Doch die strittigen Bensebaini-Szenen sind nicht die Einzigen, die Gräfe auf „Twitter“ auseinandernimmt. Auch eine mögliche Schwalbe sowie ein potenzielles Handspiel von Borussias Joe Scally (19) werden von dem ehemaligen Schiedsrichter thematisiert. Fazit: Auch hier hätte er selbst andere Entscheidungen getroffen.

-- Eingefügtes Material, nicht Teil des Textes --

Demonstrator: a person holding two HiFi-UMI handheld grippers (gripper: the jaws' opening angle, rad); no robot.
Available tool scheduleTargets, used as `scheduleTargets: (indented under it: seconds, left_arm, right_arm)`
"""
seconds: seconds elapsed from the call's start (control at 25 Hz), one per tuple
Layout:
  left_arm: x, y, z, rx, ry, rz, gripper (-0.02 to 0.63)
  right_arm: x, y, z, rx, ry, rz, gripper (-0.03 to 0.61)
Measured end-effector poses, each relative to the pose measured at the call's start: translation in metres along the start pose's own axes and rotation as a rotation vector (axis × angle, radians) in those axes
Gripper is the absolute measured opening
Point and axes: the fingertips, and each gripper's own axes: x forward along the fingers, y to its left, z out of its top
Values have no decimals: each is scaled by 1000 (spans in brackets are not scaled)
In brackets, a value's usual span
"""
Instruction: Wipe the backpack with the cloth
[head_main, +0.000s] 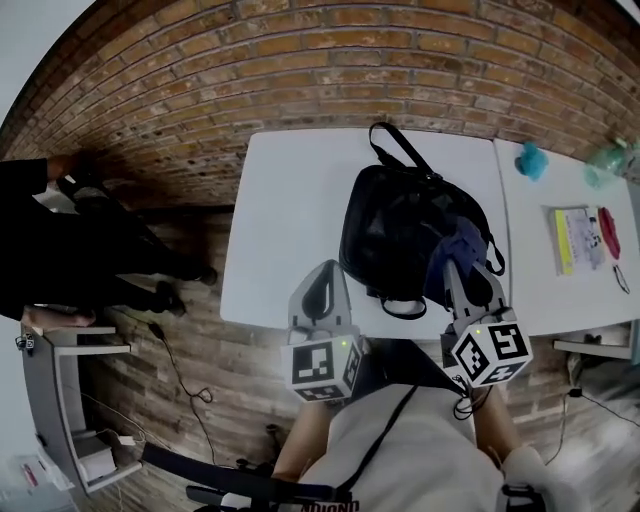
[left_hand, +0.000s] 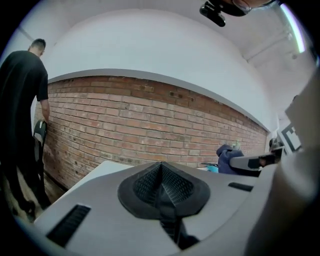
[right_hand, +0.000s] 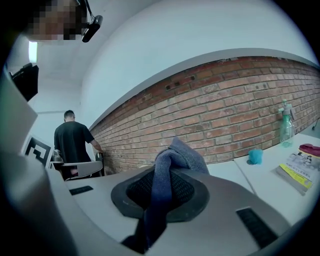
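Backpack (head_main: 400, 225), black, lies on white bench (head_main: 285, 210) before brick wall (head_main: 300, 70). Right tongs (head_main: 462, 280) clamp blue cloth (right_hand: 172, 160) at backpack's near edge; left tongs (left_hand: 161, 175) closed, empty, alongside. Plank floor (head_main: 200, 345) below.

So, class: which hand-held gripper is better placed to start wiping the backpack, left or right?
Right. The right hand-held gripper is shut on the blue cloth, directly over the black backpack. The left hand-held gripper is shut, empty, above the white table beside it.
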Motion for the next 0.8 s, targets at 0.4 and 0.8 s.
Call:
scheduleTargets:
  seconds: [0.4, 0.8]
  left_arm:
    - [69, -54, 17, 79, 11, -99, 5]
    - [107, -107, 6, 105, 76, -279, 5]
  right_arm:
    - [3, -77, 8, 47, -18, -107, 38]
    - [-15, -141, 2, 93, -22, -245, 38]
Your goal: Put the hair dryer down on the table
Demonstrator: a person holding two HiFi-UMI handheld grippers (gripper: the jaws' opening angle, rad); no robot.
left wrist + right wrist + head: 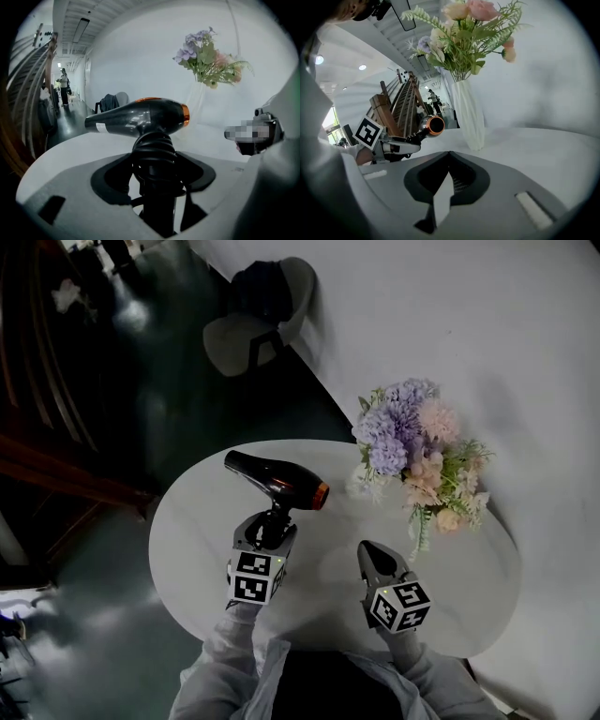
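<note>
A black hair dryer with an orange ring at its end hangs over the left half of the round white table. My left gripper is shut on its cord-wrapped handle, and the barrel lies crosswise beyond the jaws. Whether the dryer touches the tabletop I cannot tell. My right gripper sits over the table to the right, shut with nothing between its jaws. In the right gripper view the dryer's orange end shows at the left, past the left gripper.
A white vase of purple and pink flowers stands at the table's far right side. A grey chair sits on the dark floor beyond. A wooden staircase rises at the left. A white wall runs along the right.
</note>
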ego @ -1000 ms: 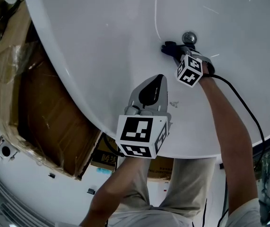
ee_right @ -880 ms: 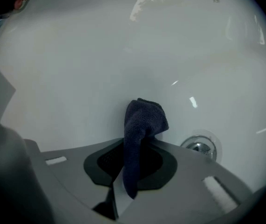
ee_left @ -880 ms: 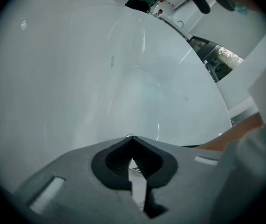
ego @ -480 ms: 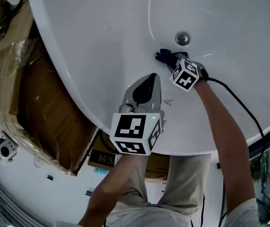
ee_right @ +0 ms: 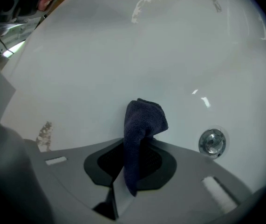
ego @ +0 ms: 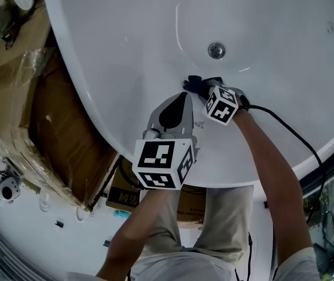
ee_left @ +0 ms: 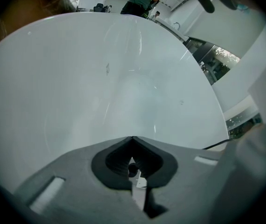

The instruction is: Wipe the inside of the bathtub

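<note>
We hold a tool in each hand over the white bathtub (ego: 126, 40), and we place everything from its round metal drain (ego: 216, 50).

Our right tool (ego: 205, 90) is down inside the tub, near the drain and on the side of it towards us. Its jaws are pinched on a dark blue cloth (ego: 191, 85). In the right gripper view the cloth (ee_right: 144, 120) stands up folded from between the jaws of the right tool (ee_right: 133, 146), its free end against the tub wall (ee_right: 123, 55). There the drain (ee_right: 211, 141) shows just beside the tool's body, apart from the cloth. On the far side of the cloth from the drain, a small speckled mark (ee_right: 44, 132) sits on the tub surface.

Our left tool (ego: 181, 98) is farther from the drain than the right one, above the tub's sloping side. Its jaws are pressed together with nothing between them. The left gripper view shows the left tool (ee_left: 132, 139) pointed at bare white tub (ee_left: 77, 78).

A black cable (ego: 295, 136) runs from the right tool along our forearm, away from the drain. Well apart from the drain, outside the tub's rim, lie brown cardboard sheets (ego: 50, 127).
</note>
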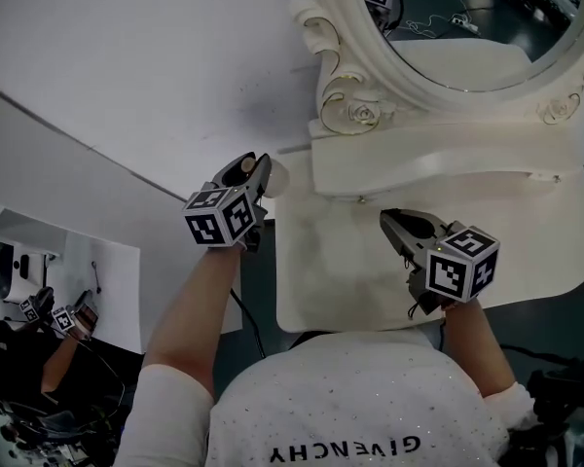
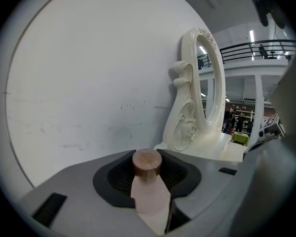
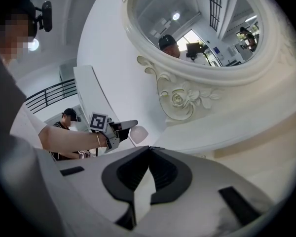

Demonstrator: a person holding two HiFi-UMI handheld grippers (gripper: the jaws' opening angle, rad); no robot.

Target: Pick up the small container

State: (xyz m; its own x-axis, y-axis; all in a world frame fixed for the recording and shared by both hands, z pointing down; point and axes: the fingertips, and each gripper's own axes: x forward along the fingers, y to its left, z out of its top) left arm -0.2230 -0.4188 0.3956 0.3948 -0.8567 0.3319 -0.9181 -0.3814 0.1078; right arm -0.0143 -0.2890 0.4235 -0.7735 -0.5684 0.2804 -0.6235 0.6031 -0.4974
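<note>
With your left gripper [image 2: 149, 168] clamped on the small container [image 2: 149, 194], held up by the far-left corner of the table [image 1: 350, 285], and your right gripper [image 3: 149, 151] closed empty, any slackening or tilt could let its smooth body slide out.

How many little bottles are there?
1. The small container, with its brown wooden cap, is clamped between the left gripper's jaws, held up beside the white vanity table. Others may be hidden out of view.
</note>
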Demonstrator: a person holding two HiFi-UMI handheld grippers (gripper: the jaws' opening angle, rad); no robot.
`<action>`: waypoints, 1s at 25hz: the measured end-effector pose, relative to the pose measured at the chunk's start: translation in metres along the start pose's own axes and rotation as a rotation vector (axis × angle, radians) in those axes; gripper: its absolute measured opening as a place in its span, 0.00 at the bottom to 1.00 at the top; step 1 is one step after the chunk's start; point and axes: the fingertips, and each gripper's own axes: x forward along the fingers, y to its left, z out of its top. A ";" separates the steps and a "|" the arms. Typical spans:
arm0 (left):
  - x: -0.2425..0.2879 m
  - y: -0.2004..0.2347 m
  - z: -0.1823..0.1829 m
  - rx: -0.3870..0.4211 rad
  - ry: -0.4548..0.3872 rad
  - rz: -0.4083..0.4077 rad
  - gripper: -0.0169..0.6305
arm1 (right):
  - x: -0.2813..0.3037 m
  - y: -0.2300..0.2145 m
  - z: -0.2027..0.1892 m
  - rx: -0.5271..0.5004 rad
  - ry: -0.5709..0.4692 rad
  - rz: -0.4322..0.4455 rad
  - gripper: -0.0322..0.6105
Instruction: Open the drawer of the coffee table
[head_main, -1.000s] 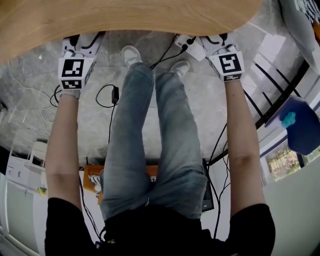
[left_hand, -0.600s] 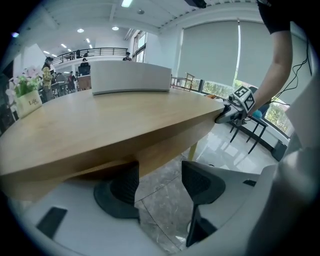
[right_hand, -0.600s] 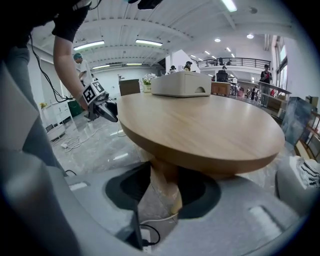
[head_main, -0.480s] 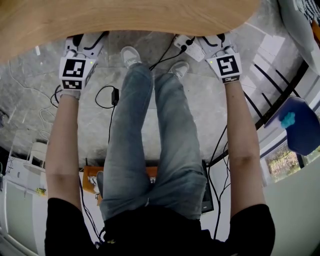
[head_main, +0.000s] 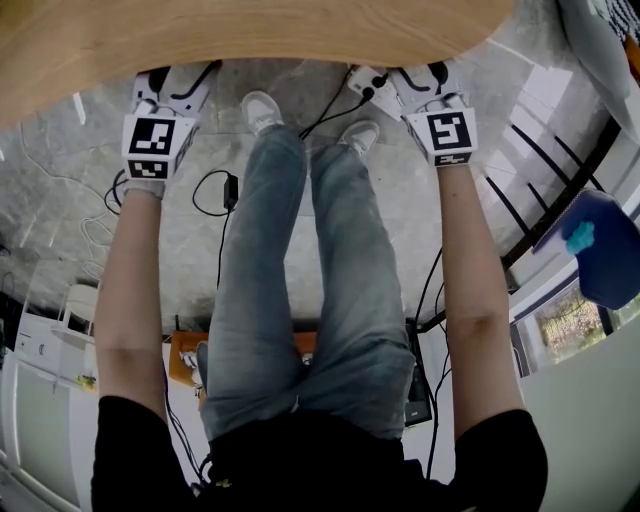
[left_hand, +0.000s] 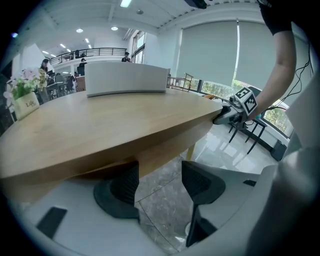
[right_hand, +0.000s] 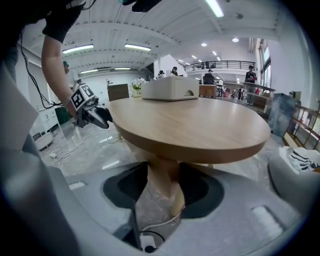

Sehen Sie hier die betreffenden Twitter-Nachrichten von Ex-Schiedsrichter Manuel Gräfe:

Gräfe: „28. min: Scally gegen Müller ist eine Schwalbe von Scally – Torwart macht sich nur breit, aber keine aktive Bewegung. Scally hebt auch vorher ab. Kein Strafstoß korrekt – eine Gelbe wegen des Versuchs den Schiedsrichter zu täuschen wäre wünschenswert, damit gegen diese Versuche auch konsequenter vorgegangen wird.“

Und weiter zur 50. Minute: „Führich zieht mit Tempo gegen Scally im Strafraum Richtung Torauslinie. Scally arbeitet mit seinem linken Arm erst parallel gegen Führich gegen dessen Körper. Als er aber merkt, dass Führich vorbeikommt und gleich Richtung Torraum passen wird, nimmt er seinen linken Fuß nach vorn, hat aber seinen Arm noch natürlich auf Höhe seines linken Beines, führt nun aber diesen Arm noch vor sein linkes Bein und verdreht dafür seinen ganzen Körper (rechter Arm geht nach hinten). Er blockt – auch wenn leicht – den Ball und verhindert so einen aussichtsreichen Pass durch das Führen der Hand in die Flugbahn. Es mag sein, dass durch den Kontakt des Balles am Fuß die Absicht des Blockens, on field, schwer zu erkennen ist, aber die Linie beim VAR fehlt weiter. Bei der fehlenden 2. Gelben gegen Bensebaini. In der 48. Minute konnte er formal nicht eingreifen, aber hier wäre eine Review-Empfehlung wünschenswert gewesen.“

Für Jöllenbeck sei die Ansetzung insgesamt undankbar gewesen, so Gräfe. „Freitagsspiele sind wichtig für einen ruhigen Auftakt zum Wochenende. Warum schickt man freitags keinen erfahrenen Schiedsrichter?“

Eine nicht gänzlich unberechtigte Frage – immerhin pfiff Jöllenbeck in seiner noch recht jungen Karriere bislang erst 23 Bundesliga-Partien. Zwar lobte Gräfe in der Folge auch die angenehm ruhige, sachlich freundlichen Art Jöllenbecks, merkt aber auch an, dass dieser bei den Big-Point-Szenen „leider nicht richtig“ entschied. „Das ist ärgerlich, zumal ich die Verantwortung in erster Linie in der Ansetzung sehe“, so sein kritisches Fazit.